Like all tools of this type, only practice and knowledge can increase their potential for use.

The scan is active

With active scanning it is possible to use the browser integrated in ZAP and, once you have found an element of the site that we consider sensitive, with the right mouse button you can have it analyzed, greatly reducing time and avoiding putting the entire structure under stress. .

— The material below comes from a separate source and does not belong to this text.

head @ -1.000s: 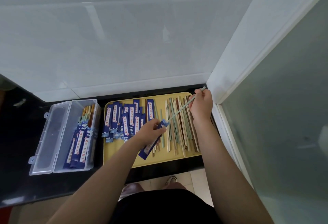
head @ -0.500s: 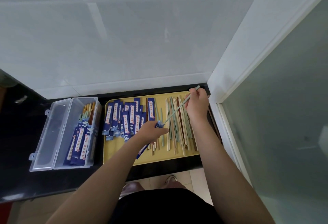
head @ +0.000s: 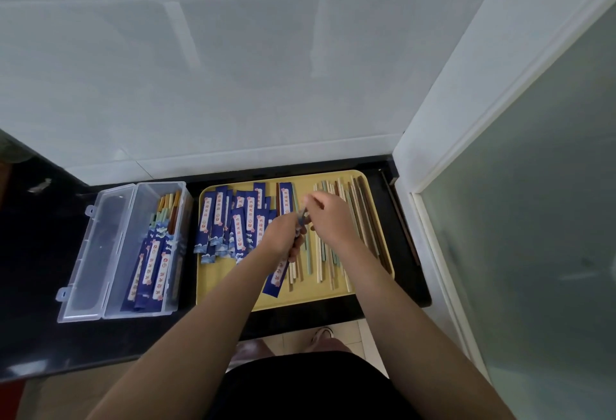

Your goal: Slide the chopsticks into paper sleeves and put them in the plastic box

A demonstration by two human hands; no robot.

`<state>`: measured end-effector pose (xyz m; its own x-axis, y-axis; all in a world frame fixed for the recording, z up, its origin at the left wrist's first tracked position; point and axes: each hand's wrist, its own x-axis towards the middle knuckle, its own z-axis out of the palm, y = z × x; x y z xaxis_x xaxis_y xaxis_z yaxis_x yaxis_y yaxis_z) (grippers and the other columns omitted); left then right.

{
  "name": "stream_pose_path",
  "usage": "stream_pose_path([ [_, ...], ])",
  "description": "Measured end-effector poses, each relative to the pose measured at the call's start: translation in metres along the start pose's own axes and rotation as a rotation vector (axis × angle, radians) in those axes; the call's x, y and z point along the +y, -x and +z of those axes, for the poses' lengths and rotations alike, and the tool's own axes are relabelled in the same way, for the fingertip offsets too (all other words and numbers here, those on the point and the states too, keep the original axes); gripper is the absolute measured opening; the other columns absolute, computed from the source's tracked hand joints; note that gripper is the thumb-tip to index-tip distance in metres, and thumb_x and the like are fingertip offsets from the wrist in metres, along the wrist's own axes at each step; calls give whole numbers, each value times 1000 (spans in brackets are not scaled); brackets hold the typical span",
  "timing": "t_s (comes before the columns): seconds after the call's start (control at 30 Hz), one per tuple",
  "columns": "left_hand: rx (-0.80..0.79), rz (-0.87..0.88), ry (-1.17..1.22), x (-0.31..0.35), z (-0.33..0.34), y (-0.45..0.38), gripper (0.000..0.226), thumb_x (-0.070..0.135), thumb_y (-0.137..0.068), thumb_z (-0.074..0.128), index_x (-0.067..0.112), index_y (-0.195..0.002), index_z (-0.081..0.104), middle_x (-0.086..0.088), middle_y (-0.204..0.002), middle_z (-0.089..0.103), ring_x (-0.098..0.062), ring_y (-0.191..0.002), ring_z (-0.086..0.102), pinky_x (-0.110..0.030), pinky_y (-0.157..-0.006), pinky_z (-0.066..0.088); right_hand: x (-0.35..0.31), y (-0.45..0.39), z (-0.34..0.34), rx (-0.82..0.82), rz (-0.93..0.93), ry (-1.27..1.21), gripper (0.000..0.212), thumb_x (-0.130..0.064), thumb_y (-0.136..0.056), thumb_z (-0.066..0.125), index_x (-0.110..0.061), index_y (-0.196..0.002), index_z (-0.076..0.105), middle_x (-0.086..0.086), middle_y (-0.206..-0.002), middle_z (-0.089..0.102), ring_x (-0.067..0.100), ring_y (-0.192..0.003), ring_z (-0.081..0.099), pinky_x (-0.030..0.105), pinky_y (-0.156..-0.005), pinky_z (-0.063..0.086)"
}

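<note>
Chopstick [head: 304, 210] between both blurred hands, mostly hidden.

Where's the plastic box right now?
Head view, left side: the plastic box sits open on the black counter, just left of the yellow tray, with sleeved chopsticks inside.

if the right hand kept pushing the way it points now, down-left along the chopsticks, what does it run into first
Most likely the left hand, which grips the blue sleeve right in that line; the right hand looks almost against it already, though depth is hard to judge.

Two bare forearms, left hand [head: 281, 234], right hand [head: 330, 219], no sleeves in view, black garment [head: 316, 386] below, light shoe [head: 322, 333]
</note>
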<state>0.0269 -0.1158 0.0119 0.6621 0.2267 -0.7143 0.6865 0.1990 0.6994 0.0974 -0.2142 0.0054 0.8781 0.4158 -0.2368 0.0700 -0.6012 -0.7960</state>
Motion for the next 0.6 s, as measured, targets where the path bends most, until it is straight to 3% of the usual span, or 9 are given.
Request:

This is a very convenient solution for those who are already quite practical and want to conduct targeted searches without wasting time and without committing their workstation by cataloging useless data.

Sessions and Reports

At each use, ZAP asks the user if he intends to create an active session of the analysis that is about to be carried out or a temporary one. The discriminating factor in the request lies in the use you want to make of the data that will be collected: in an active session all the scans are stored locally to be analyzed more in depth at a later time.

The Market Place

As mentioned, ZAP is also oriented to the professional sector, so it is possible to customize it by enabling or disabling types of attacks or by using the included store where it is possible to purchase additional analysis modules, created and certified by the OWASP community. Among the modules on sale there are many in trial version or even in beta testing to allow users to experiment with new types of vulnerabilities and subsequently report the results of their assessments to the community.

To conclude

ZAP is part of the large family of "PenTesting Tools" (Penetration Testing) and basically simulates an attacker who really wants to find a vulnerability and take advantage of it: I don't think it is useless to remember the criminal consequences if this tool is used without explicit authorization from the owner of the site in question.

ZAP is just one of the many projects of the OWASP Foundation born with the intention of helping those who develop or use web applications and who often, either out of haste or inexperience, avoid those precautions that, unfortunately, become facilities for malicious people.